As the Wall Street Journal reports, US prosecutors in Virginia subpoenaed Meta last year as part of its probe into the tech company's culpability in unregulated and illegally-operating online pharmacies that advertise their services on its platforms.

The criminal grand jury subpoenas, which had not been reported before now and whose existence had been leaked to the WSJ by unnamed insiders, requested records related to "violative drug content on Meta’s platforms and/or the illicit sale of drugs via Meta’s platforms."

With the meteoric rise of telehealth services in the COVID era, there's been a spate of sketchy telemedicine companies advertising online that they can get people prescriptions for controlled substances like Adderall and opioids. More recently, Meta and its competitors have also been running ads for virtual practitioners that promise would-be customers access to unregulated grey market weight loss drugs as demand for the popular injectables Ozempic and Wegovy outpaces supply.

Because these companies have paid to use ad marketplaces on Facebook and Instagram, as the apparent rationale behind the probe goes, Meta could be held liable for the activities of these digital pill mills.

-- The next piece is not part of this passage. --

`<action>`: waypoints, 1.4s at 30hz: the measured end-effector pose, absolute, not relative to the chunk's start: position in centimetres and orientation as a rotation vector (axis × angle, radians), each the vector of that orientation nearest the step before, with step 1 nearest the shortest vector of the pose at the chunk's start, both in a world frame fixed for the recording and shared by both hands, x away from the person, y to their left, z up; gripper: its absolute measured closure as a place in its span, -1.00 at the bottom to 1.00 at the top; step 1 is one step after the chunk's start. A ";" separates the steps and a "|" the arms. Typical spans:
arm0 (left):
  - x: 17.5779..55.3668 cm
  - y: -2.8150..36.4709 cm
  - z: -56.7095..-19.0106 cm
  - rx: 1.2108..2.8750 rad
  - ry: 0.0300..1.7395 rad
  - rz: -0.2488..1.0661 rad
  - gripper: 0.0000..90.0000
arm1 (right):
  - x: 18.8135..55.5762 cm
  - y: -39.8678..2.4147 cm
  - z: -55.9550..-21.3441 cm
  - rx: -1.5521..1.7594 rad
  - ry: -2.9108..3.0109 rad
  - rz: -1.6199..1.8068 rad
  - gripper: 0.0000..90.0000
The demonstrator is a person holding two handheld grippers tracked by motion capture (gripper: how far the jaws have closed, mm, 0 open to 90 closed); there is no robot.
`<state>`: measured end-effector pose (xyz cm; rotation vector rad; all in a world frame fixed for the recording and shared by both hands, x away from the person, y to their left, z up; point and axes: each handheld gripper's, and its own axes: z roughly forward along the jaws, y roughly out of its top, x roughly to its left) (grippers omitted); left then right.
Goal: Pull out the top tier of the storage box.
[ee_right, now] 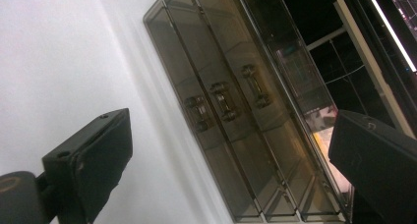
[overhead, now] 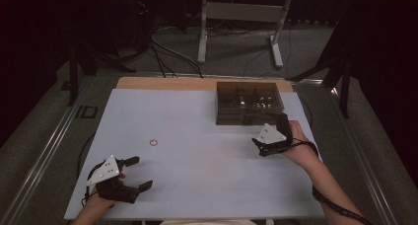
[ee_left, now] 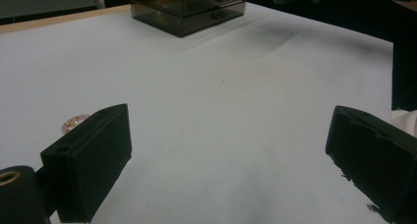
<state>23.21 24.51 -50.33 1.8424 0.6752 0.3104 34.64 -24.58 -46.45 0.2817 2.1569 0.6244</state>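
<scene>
The left gripper [ee_left: 226,155] partly hides the ring [ee_left: 74,122].

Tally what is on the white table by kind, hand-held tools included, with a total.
Drawer box, smoky clear, three drawers: 1
Small pink ring: 1
Tools, left tool and right tool, both open: 2
Total: 4
</scene>
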 end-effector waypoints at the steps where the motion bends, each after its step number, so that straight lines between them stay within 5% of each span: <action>1: 23.2 24.5 -50.3 1.842 0.676 0.310 -0.88 | 34.7 -24.6 -46.5 0.277 2.153 0.610 -0.93; 42: 23.2 24.6 -50.3 1.842 0.672 0.307 -0.88 | 36.2 -21.5 -48.4 0.090 2.056 0.143 -0.75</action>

The paper's insiders added that the Food and Drug Administration was also helping out with the investigation, though that office and the Virginia prosecutors declined to comment on the record about it when reached by the WSJ.

Meta, too, appears to be tight-lipped about the probe, and Futurism has reached out to the company to try to get an on-record confirmation or denial about it.

"The sale of illicit drugs is against our policies and we work to find and remove this content from our services," a Meta spokesperson told the WSJ in a statement. "Meta proactively cooperates with law enforcement authorities to help combat the sale and distribution of illicit drugs."

Although nobody on either of the major sides of the probe has gone on the record to discuss it, the executive director of Alliance to Counter Crime Online, an organization that has done its own investigations into the use of Meta platforms for nefarious ends, did confirm to the newspaper that it had received subpoenas about the matter as well.

As concerns about telehealth pill pushers have ramped up over the past few years, Meta has made public and private overtures to counter the proliferation of those sorts of ads on its platforms.

Indeed, Meta is currently partnered with LegitScript, a firm that monitors medical merchants online and issues certifications and ratings about which online pharmacies are above board.

The day before the WSJ's story dropped, Meta's president of global affairs, Nick Clegg, tweeted that the company is working with the State Department, the United Nations, and Snapchat — of all things — in a new anti-drug campaign as well.

"The opioid epidemic is a major public health issue that requires action from all parts of US society," Clegg wrote in his post on X-formerly-Twitter.

As far as lip service is concerned, that partnership sends a pretty strong message — but as we've seen for years now, Meta tends to regulate its ad services only after it gets caught with its pants down.